Chinese Dragon – the Year(s) of the Cloud?

July 23, 2012 Off By David

Grazed from BusinessCloud9. Author: Stuart Lauchlan.

China has long been regarded as a potentially major growth market for US technology firms – unfortunate human rights and freedom of speech considerations set aside for the moment – and it’s the same story for Cloud vendors now.

At the moment, China probably accounts for less than 3% of total global Cloud Computing market share, but research firm Gartner confidently predicts a 40% annual growth rate coming up. Rival research firm IDC backs up this claim with an estimate that the size of China’s ICT sector will nearly double between 2010 and 2015, going from $221 billion to $389 billion.

According to the country’s 12th Five-Year Plan (2011-15), Cloud Computing will be a chief driver of the IT industry and the development of e-government in China. To that end China already has five pilot Cloud Computing cities – Beijing,Shanghai, Shenzhen, Hangzhou and Wuxi, China has also approved the National Financial Support Programme for Cloud Computing Demonstration Project to fund 12 key projects from those first five Cloud Computing cities…

A further 8 provinces and cities have announced their own local Cloud strategies and plans while a National Cloud Computing Industry Development plan is set to be published soon. It’s all going to be very big business.

Government backing

With planned $154 billion investment in Cloud, .China will come to rival the US as the country with the biggest potential to develop key breakthroughs, according to a survey of more than 650 executives by KPMG.

The Chinese Government is encouraging significant investment in three key areas, noted Edgidio Zarrella, Clients and Innovation Consulting, KPMG China – shared services/outsourcing, mobile payments and Cloud Computing.

He added: "Cloud will have a major impact — 31% of respondents say that Cloud Software as a Service will enable the next indispensable consumer tech by 2015 while Cloud Infrastructure as a Service (22%) and Software as a Service (21%) will drive business transformation.”

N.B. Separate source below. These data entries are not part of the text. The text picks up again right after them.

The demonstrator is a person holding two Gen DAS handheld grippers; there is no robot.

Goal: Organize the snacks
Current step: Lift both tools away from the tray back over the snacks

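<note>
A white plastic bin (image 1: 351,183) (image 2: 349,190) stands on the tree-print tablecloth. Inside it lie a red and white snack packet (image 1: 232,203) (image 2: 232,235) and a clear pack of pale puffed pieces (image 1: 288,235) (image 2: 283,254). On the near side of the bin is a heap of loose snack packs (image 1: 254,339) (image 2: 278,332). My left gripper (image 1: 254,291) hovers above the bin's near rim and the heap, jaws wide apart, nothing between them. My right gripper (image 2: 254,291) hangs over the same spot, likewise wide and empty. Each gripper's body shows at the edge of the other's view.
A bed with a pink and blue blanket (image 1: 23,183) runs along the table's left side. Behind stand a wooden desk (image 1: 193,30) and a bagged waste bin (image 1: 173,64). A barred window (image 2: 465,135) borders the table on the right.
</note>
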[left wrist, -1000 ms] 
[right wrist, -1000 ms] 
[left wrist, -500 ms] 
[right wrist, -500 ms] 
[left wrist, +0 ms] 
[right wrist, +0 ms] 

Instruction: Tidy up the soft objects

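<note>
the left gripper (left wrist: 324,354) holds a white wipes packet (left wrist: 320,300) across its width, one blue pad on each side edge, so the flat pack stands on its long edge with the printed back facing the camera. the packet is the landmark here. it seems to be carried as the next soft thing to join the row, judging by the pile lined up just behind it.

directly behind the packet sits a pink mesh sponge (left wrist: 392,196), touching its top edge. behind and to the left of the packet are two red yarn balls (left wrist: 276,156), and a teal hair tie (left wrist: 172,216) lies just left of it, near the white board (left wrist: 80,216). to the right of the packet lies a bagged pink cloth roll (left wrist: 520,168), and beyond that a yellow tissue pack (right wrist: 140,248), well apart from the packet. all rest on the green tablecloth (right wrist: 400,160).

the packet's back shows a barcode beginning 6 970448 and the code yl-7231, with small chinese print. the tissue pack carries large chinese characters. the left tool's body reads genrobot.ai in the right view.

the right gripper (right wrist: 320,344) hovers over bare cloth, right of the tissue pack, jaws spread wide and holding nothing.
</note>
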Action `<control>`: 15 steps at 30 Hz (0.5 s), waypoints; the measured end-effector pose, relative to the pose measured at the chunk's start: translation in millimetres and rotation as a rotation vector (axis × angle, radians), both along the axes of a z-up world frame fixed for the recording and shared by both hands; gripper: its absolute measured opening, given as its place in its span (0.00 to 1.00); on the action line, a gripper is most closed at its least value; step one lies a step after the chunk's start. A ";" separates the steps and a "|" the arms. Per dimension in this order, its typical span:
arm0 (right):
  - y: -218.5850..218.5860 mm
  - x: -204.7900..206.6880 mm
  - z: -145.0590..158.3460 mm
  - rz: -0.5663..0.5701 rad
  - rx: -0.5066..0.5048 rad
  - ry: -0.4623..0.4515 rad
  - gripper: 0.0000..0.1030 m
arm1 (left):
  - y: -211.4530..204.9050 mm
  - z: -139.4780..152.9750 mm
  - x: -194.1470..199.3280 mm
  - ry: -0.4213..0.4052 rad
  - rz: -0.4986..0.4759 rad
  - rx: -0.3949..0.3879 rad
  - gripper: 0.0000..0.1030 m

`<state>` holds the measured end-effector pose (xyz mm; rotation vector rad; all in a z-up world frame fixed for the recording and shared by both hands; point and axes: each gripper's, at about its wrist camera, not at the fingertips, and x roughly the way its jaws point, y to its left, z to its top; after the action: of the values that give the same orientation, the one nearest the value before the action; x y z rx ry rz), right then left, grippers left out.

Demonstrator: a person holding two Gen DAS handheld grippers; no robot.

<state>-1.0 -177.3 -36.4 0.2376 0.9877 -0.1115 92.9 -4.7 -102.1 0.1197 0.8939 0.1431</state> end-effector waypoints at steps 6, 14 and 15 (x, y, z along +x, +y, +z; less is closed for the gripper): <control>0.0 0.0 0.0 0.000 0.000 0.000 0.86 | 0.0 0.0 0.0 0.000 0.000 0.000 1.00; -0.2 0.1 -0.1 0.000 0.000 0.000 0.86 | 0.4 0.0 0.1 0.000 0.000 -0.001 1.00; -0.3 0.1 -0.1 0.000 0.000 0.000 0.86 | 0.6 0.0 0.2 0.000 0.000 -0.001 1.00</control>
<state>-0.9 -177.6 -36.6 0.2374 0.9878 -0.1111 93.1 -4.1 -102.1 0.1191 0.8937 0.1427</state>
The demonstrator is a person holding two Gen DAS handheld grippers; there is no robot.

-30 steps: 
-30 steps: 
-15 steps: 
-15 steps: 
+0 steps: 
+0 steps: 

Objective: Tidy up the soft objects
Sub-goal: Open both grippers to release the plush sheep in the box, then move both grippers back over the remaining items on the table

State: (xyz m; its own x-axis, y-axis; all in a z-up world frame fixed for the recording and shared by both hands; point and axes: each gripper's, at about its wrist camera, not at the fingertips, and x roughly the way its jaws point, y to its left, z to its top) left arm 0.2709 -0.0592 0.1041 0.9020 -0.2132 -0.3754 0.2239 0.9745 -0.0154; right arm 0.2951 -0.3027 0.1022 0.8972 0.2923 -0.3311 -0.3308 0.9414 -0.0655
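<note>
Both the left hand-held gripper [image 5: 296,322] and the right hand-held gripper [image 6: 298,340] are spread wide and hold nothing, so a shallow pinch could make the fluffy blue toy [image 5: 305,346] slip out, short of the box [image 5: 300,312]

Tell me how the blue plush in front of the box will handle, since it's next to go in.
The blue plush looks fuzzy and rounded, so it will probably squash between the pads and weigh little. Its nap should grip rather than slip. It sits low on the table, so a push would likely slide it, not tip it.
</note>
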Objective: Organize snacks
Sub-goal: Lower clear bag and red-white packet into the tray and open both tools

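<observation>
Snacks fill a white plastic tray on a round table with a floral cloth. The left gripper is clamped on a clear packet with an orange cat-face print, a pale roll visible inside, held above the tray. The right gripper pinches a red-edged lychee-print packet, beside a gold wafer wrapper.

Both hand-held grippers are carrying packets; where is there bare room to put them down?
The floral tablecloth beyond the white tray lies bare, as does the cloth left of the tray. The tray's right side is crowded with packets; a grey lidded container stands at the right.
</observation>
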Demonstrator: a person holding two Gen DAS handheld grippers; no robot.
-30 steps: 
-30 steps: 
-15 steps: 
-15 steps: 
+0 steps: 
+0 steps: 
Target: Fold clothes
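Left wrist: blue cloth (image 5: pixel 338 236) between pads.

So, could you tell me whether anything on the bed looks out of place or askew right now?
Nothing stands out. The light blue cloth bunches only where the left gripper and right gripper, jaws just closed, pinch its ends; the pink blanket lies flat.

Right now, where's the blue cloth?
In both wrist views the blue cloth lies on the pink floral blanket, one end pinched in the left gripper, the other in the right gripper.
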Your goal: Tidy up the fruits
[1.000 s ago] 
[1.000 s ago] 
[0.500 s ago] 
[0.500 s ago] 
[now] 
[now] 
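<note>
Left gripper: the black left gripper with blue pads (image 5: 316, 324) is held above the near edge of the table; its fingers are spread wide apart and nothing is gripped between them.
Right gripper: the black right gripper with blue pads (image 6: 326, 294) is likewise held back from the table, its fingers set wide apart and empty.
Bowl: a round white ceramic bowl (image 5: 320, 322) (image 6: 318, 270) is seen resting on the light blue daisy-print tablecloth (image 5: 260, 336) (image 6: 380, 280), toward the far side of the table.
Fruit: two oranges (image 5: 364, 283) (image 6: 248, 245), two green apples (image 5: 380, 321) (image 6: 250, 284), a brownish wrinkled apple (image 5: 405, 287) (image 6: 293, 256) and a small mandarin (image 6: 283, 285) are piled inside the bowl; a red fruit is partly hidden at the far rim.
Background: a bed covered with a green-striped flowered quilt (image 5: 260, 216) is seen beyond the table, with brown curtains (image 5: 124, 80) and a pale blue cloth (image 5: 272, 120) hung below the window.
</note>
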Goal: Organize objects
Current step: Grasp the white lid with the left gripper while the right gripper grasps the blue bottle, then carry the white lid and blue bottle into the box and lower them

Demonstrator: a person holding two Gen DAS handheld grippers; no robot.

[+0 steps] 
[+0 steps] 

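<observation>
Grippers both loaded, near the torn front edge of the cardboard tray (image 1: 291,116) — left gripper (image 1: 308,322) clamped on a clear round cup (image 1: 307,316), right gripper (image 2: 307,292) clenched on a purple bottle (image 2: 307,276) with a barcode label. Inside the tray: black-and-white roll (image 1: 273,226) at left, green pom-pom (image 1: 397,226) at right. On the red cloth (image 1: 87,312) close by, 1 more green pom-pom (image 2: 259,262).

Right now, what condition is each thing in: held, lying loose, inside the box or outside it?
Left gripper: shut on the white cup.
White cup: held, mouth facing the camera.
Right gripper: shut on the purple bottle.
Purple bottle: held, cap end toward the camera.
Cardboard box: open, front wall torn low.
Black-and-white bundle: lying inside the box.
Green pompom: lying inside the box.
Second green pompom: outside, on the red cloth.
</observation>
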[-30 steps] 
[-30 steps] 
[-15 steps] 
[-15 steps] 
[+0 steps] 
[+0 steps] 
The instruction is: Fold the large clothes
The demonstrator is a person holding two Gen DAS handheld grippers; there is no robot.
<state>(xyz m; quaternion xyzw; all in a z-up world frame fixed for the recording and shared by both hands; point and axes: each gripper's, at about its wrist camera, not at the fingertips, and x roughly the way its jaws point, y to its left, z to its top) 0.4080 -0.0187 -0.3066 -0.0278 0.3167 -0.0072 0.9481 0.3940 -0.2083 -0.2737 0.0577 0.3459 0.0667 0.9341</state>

If all things pan out as expected, that means China could be on a par with the US in terms of Cloud innovation pretty soon. “It is clear that technology leaders in countries where technology innovation is thriving believe that the Cloud represents a technology tidal shift,” admitted Gary Matuszak, partner, global chair and U.S. leader for KPMG’s Technology, Media and Telecommunications practice.

“They are placing a huge bet on Cloud, as it has multiple capabilities and benefits for providers and users such as generating revenue, improving operational efficiency, reducing costs and time to market, and enabling other disruptive technologies such as mobile and social applications. The significant Cloud investment that is under way is likely to spur technologies that drive breakthroughs in business transformation.”

So Cloud is a priority for the Chinese government. Last week it was confirmed that China’s largest under-construction Cloud Computing industrial park is being built in Suzhou, Anhui province, and house a 100,000-square metre Cloud Computing database and an optical fibre network.

China’s three major telecom operators are all working on Cloud In May 2012, China Telecom launched its Cloud Computing information park project, which includes the first phase project to be completed between 2012 and 2013 and the second phase to be completed between 2014 and 2016. China Mobile also has a data centre in Hohhot while earlier this month China Unicom began work on a new Cloud base in northwest China.
Government blocking

From the outside, all this looks very tempting of course. “China is leading the way, which is strange because this is normally what happens with the US and then China follows – it has been like that for the past 20 years,” said Denis Yip, EMC’s President for Greater China recently.

Of course the Chinese authorities haven’t exactly made it easy to do business there. A Global Scorecard of countries and their attitudes to the Cloud Computing industry placed China in 21st place, citing its preferential treatment for domestic suppliers in government procurements and the fact that the authorities restrict access to online content under a large and complex legal and technical regime that invokes the protection of national security and social order.

So how to crack the uncrackable market? It’s not easy, but Microsoft reckons that it’s on the verge of a “breakthough” to provide a localised Cloud services platform in China and hopes to begin building data centres on the Chinese mainland to support this.

Non-domestic providers are not allowed to deliver Cloud services directly to Chinese citizens. But Zhang Yaqin, Microsoft China’s chairman, said last week: "We are close to landing our Cloud service in China."

Microsoft to date has worked with partners in China, such as Beijing-based PPTV to provide paid online video services overseas through Microsoft’s cloud platform, Windows Azure.

The firm has also been nurturing Chinese start-ups through its Accelerator for Windows Azure innovation programme. Ten pre-”A” stage start-ups have been selected from a choice of 46 candidates, and will get Microsoft’s stewardship for the next six months as well as two years of Azure Cloud infrastructure access worth $60,000. It’s a smart move without doubt.

Whether this approach will succeed remains to be seen, but there’s clearly a lot at stake to get US skin in the game in China. As KPMG’s Matuszak put it: “The pace of technology innovations today is happening at unparalleled speed and China’s projected rapid rise to prominence as a technology leader would be another example of this.”